Operation Torch, as the landings were code-named, involved the first offensive action of American troops on the ground during the war against Nazi Germany. U.S. and British landings were to occur on the North African coast at the major cities of Casablanca, Oran, and Algiers. It was hoped that the Vichy forces in control in these areas would quickly surrender and potentially rally to the Allied cause. The long-term goal was to crush German forces under Field Marshal Erwin Rommel between the British Eighth Army, which was advancing westward from the Egyptian frontier under General Bernard Law Montgomery following its victory at El Alamein, and the Americans in the west.
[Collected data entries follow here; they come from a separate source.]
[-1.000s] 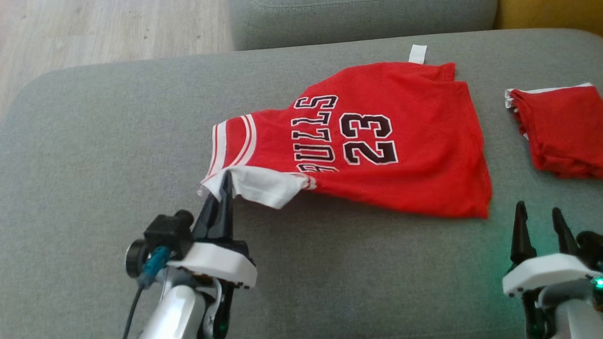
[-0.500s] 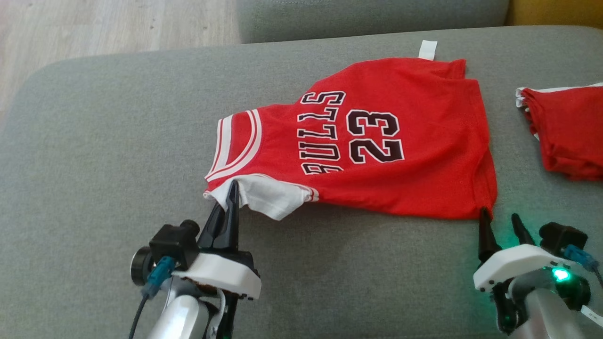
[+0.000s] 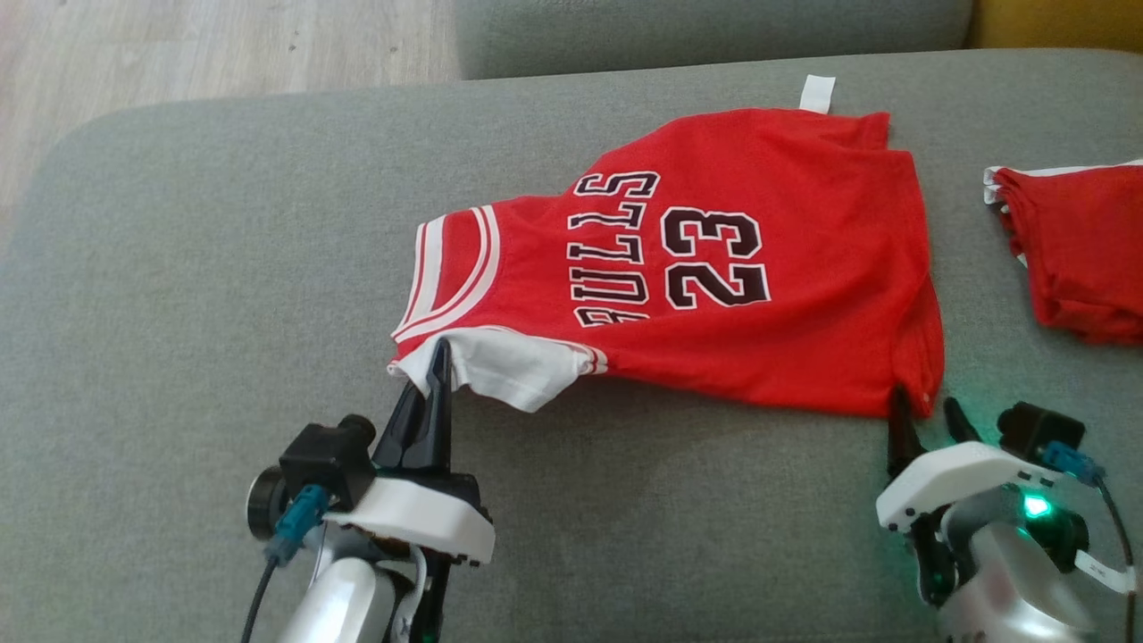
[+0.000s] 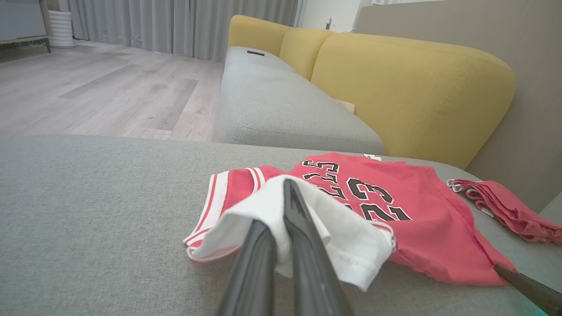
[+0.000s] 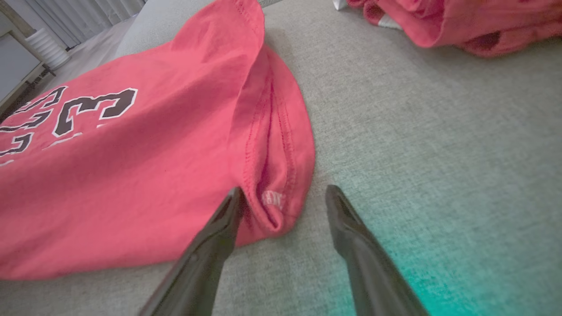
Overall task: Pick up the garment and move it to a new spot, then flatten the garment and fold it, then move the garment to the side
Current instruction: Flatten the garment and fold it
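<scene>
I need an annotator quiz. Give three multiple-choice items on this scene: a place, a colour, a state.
1. The folded red garment lies on which side of the jersey? A) robot's right B) robot's left C) underneath it
2. The sleeve pinched by the left gripper is: A) black B) white C) yellow
3. The right gripper is: A) shut on the jersey B) shut, empty C) open
Answers: 1 A, it shows at the head view's right; 2 B, white cloth between the fingers; 3 C, fingers apart at the jersey's corner.

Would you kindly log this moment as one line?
left gripper: shut on red Bulls jersey, white sleeve | right gripper: open around hem corner
</scene>
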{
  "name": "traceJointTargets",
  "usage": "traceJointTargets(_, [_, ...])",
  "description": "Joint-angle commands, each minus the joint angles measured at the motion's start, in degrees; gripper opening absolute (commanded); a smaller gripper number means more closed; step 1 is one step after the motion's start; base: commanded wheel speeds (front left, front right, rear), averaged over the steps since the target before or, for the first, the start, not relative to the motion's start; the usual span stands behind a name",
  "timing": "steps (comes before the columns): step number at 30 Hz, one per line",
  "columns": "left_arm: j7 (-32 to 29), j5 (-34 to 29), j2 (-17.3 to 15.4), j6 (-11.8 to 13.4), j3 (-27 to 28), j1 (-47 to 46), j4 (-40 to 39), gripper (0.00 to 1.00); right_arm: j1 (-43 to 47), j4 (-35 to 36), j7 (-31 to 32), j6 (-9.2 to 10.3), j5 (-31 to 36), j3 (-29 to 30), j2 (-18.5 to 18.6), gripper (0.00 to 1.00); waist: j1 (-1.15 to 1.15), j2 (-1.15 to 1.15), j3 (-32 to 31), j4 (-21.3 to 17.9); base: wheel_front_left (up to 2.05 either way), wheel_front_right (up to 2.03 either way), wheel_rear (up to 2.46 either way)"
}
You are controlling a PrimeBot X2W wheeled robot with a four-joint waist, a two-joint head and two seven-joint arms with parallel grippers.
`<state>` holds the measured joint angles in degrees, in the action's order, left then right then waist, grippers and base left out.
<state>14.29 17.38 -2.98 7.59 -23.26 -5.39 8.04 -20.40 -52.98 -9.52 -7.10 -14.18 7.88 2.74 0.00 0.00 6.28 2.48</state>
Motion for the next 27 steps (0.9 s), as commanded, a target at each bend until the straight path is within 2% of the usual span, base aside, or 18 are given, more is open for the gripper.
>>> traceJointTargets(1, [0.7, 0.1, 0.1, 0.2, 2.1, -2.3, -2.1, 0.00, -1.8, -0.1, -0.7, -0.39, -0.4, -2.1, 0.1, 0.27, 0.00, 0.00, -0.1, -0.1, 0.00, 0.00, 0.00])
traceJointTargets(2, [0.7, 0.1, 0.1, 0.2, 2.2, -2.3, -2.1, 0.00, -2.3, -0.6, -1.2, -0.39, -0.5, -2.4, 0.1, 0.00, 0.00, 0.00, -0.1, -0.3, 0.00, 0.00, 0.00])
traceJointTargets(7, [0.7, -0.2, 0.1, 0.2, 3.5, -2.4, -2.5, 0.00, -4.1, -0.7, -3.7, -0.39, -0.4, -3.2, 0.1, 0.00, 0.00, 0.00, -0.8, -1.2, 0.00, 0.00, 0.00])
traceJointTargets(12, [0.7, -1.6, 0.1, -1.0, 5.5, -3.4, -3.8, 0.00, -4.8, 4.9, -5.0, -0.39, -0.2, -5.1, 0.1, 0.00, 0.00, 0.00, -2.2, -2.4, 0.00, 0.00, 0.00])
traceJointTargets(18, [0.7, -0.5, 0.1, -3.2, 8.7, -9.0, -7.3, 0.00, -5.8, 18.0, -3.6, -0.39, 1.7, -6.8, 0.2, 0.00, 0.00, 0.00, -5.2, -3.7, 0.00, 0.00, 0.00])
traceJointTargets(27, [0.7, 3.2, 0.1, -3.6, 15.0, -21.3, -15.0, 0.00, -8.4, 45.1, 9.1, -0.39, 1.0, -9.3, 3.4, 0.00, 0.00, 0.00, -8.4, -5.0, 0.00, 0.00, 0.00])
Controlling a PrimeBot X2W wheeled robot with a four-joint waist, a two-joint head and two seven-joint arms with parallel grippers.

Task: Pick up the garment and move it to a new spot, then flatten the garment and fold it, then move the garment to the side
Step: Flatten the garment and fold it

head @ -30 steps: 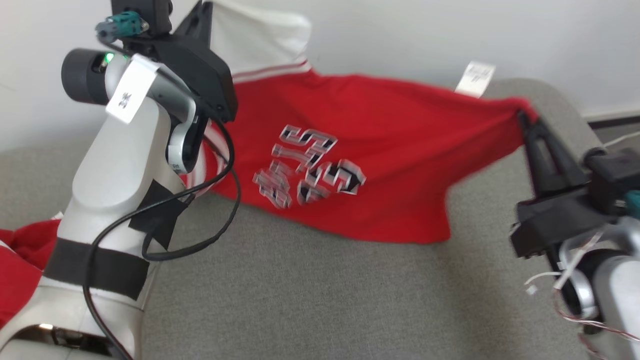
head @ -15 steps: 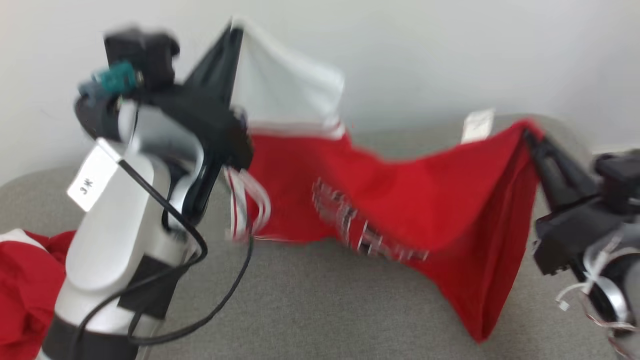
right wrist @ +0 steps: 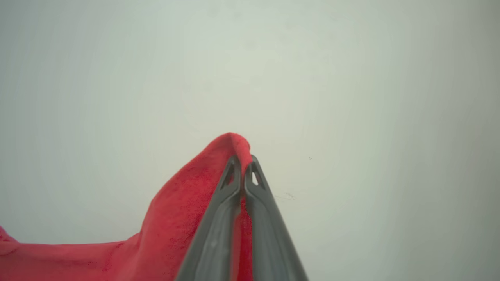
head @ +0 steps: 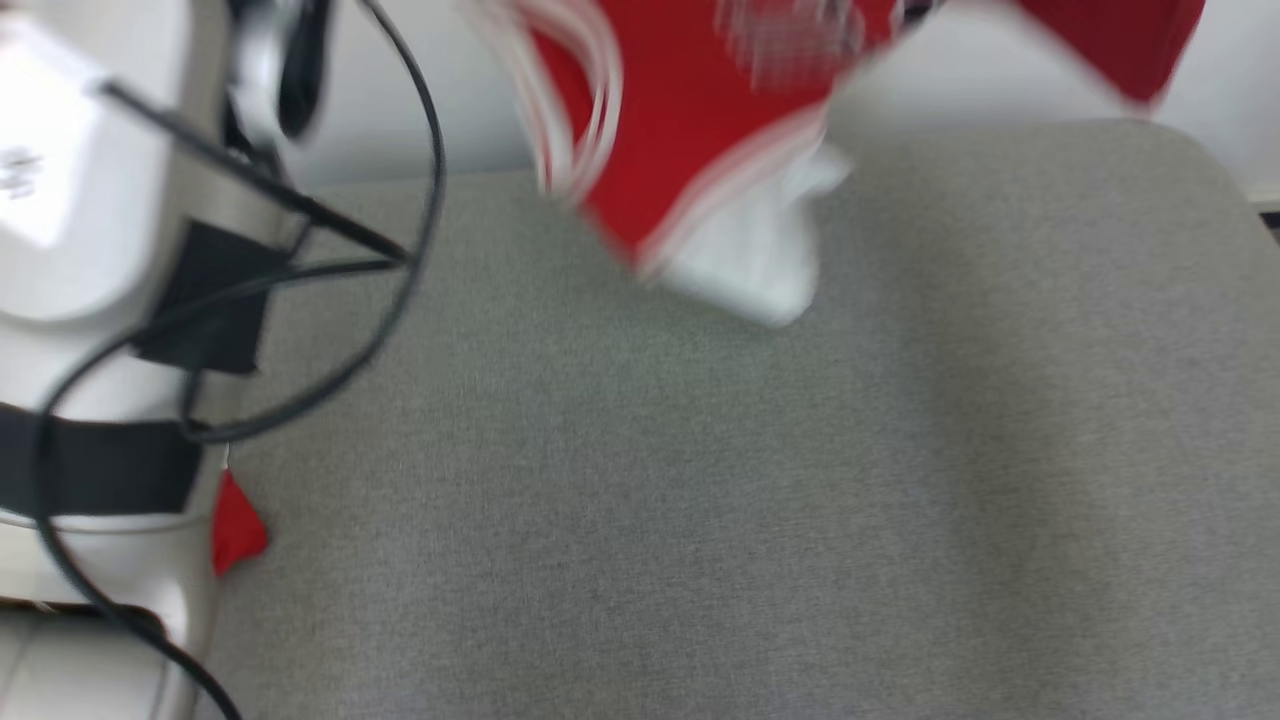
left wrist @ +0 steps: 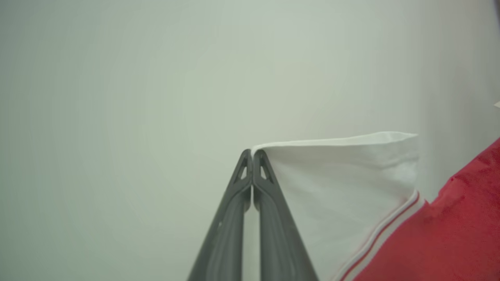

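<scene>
**Garment position and orientation.** The garment (head: 690,130) hangs in the air above the surface (head: 700,520), at the top edge of the head view. It spans that view from left to right. The frame cuts off its upper part, so its full long axis cannot be determined. Its lowest part, a white sleeve (head: 760,260), points down toward the far half of the surface. Motion blur hides whether the sleeve touches it.

**Hands.**
- The left hand (left wrist: 252,154) is closed, fingers pressed together on the corner of a white edge of the garment.
- The right hand (right wrist: 243,160) is closed on a red fold, which bulges just past the fingertips.

**Surface and room.**
- The surface is covered in grey woven fabric and has a rounded far right corner.
- A plain pale wall (head: 1010,80) stands behind it.
- The pale left arm (head: 90,200), with black bands and a black cable (head: 425,150), occupies the left of the head view.
- A red cloth corner (head: 238,525) lies just beside the arm.

**Garment appearance.** The body is red. Thin red and white stripes (left wrist: 384,230) mark the seam where the white part joins it. A pale print (head: 790,40) on the red body is too blurred to read.
</scene>
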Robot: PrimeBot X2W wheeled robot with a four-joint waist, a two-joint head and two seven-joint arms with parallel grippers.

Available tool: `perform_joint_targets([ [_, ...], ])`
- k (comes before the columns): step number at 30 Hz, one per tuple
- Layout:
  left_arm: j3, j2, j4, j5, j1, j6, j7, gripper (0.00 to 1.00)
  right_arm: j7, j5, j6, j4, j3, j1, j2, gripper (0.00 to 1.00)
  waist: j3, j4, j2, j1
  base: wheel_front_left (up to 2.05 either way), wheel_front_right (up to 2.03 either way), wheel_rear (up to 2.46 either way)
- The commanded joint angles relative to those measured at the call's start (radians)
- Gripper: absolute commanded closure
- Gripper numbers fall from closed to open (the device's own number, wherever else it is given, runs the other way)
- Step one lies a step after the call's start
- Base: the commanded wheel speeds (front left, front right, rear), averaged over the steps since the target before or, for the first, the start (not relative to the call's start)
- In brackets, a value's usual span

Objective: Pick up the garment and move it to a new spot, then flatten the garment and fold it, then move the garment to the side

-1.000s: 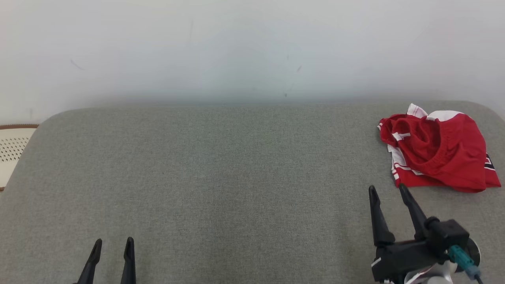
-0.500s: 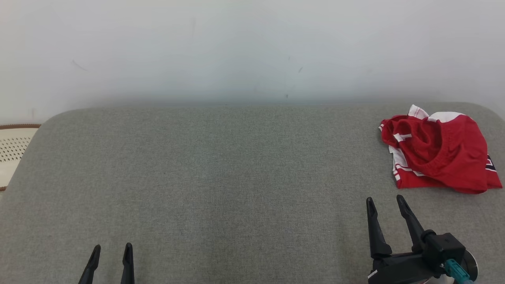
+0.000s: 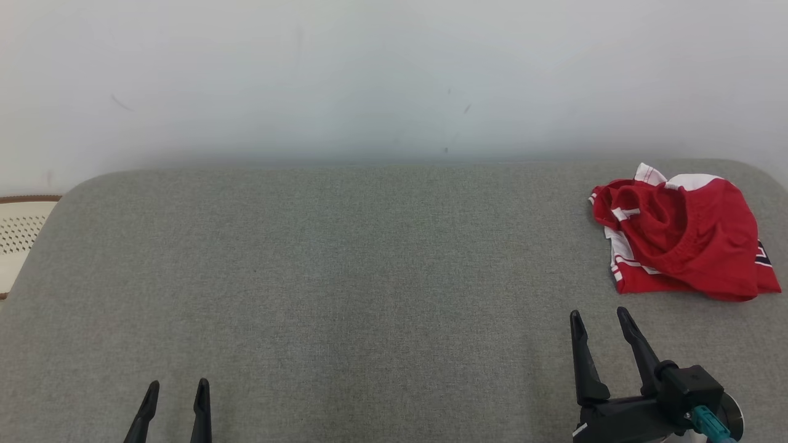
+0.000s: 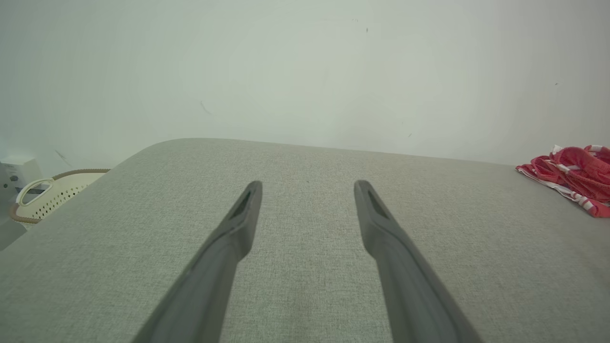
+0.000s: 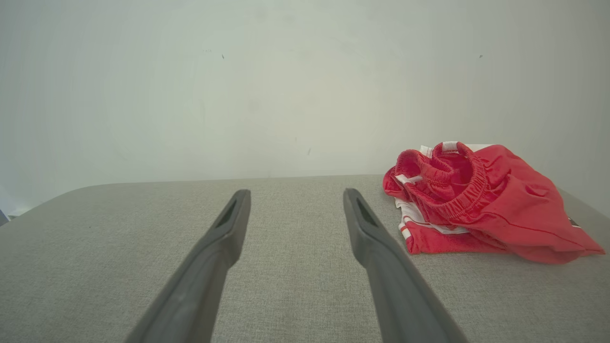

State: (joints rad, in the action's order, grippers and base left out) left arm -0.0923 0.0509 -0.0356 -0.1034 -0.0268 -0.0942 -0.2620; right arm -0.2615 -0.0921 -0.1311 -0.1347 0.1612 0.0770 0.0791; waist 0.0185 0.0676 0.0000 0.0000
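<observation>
The garment (image 3: 683, 237) is a red piece with white trim, lying folded and bunched at the far right of the grey padded surface (image 3: 345, 271). It also shows in the right wrist view, garment (image 5: 481, 200), and at the right edge of the left wrist view, garment (image 4: 574, 176). My right gripper (image 3: 598, 315) stands open a short way in front of the garment and slightly left of it, touching nothing. My left gripper (image 3: 177, 386) is open at the lower left, far from the garment, with nothing between its fingers.
A pale wall (image 3: 394, 74) rises right behind the padded surface. A cream perforated basket (image 3: 17, 234) with a brown rim sits off the left edge, also seen as the basket (image 4: 52, 193) in the left wrist view.
My right gripper has drawn back toward me, away from the garment, staying open. The left gripper has slid back slightly. The garment has not moved.
</observation>
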Motion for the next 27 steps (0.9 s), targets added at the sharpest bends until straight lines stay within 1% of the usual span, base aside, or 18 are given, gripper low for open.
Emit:
perform_joint_targets([
  [1,0.000,0.000,0.003,0.006,-0.017,0.001,-0.004,0.00,-0.004,0.004,0.001,-0.001,-0.001,-0.006,-0.002,0.00,0.000,-0.001,0.0000,0.0000,0.00,0.00,0.00],
  [6,0.002,0.000,0.004,0.003,-0.012,-0.002,-0.004,0.00,-0.004,0.003,0.001,-0.003,-0.001,-0.006,-0.003,0.00,0.000,-0.002,0.0000,0.0000,0.00,0.00,0.00],
  [7,0.004,0.000,0.002,0.000,-0.004,-0.001,0.000,1.00,0.000,0.000,0.000,-0.005,-0.001,0.000,-0.001,1.00,0.000,-0.002,0.0000,0.0000,0.00,0.00,0.00],
  [12,0.004,-0.007,-0.043,-0.012,-0.011,-0.001,0.010,1.00,0.008,-0.014,0.000,-0.044,0.000,-0.033,-0.001,1.00,0.000,-0.003,0.0000,0.0000,0.00,0.00,0.00],
  [15,-0.006,-0.006,-0.053,-0.096,-0.003,-0.003,0.034,1.00,0.025,-0.105,0.000,-0.046,-0.007,-0.030,0.002,1.00,-0.001,-0.005,0.0000,0.0000,0.00,0.00,0.00],
  [16,-0.006,-0.006,-0.053,-0.096,-0.003,-0.003,0.034,1.00,0.025,-0.105,0.000,-0.046,-0.007,-0.030,0.002,1.00,-0.001,-0.005,0.0000,0.0000,0.00,0.00,0.00],
  [18,-0.007,-0.006,-0.053,-0.158,-0.003,-0.005,0.046,1.00,0.039,-0.171,0.000,-0.050,-0.013,-0.025,0.004,1.00,-0.001,-0.006,0.0000,0.0000,0.00,0.00,0.00],
  [27,-0.008,-0.005,-0.052,-0.330,-0.005,-0.009,0.077,1.00,0.077,-0.350,0.000,-0.061,-0.029,-0.012,0.008,1.00,-0.003,-0.011,0.0000,0.0000,0.00,0.00,0.00],
])
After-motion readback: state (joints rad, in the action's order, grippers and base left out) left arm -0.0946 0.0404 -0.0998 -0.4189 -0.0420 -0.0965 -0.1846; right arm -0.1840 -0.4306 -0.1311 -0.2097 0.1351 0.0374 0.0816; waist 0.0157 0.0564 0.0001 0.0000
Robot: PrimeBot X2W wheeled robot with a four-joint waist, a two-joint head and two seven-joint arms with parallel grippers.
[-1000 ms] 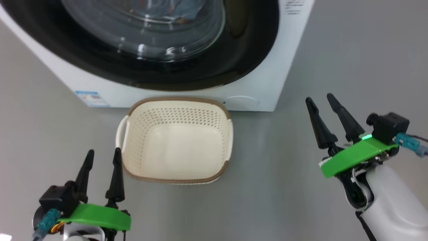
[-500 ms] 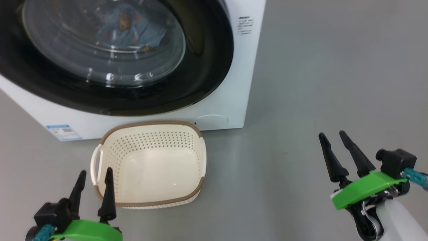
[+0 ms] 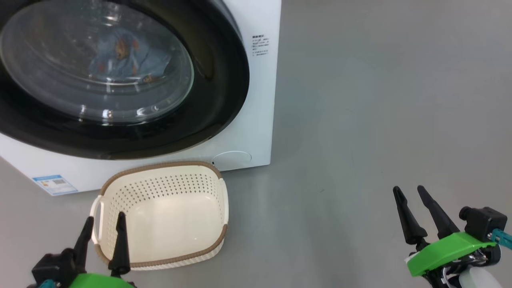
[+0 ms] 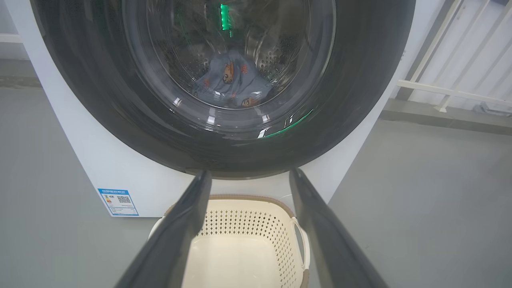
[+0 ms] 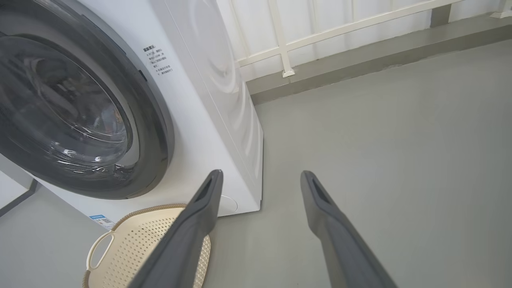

Although the Americans had initially pushed for an assault on the European continent, British military planners prevailed, and it was decided in July 1942 that French North Africa would be the location of the Allied offensive. However, there can be no doubt that Churchill otherwise accepted that the center of Allied power had shifted from London to Washington, D.C., when the United States entered the war. The continuing mistrust of de Gaulle by the Roosevelt administration contributed mightily to a concerted effort to marginalize Free France, or Fighting France, as the movement had been renamed in June.

During the tense Casablanca Conference, Charles de Gaulle and French General Henri Giraud pose warily for the camera as President Franklin D. Roosevelt and Prime Minister Winston Churchill look on.
During the tense Casablanca Conference, Charles de Gaulle and French General Henri Giraud pose warily for the camera as President Franklin D. Roosevelt and Prime Minister Winston Churchill look on.

Hitler had launched his invasion of the Soviet Union on June 22, 1941, and during subsequent discussions with Soviet officials de Gaulle had promised to urge the opening of a second front in Europe as soon as possible. However, when Roosevelt and Churchill made their decision for North Africa, they also concluded that the Free French were not to be consulted, their aid would not be solicited, and above all, de Gaulle was to know nothing of Operation Torch.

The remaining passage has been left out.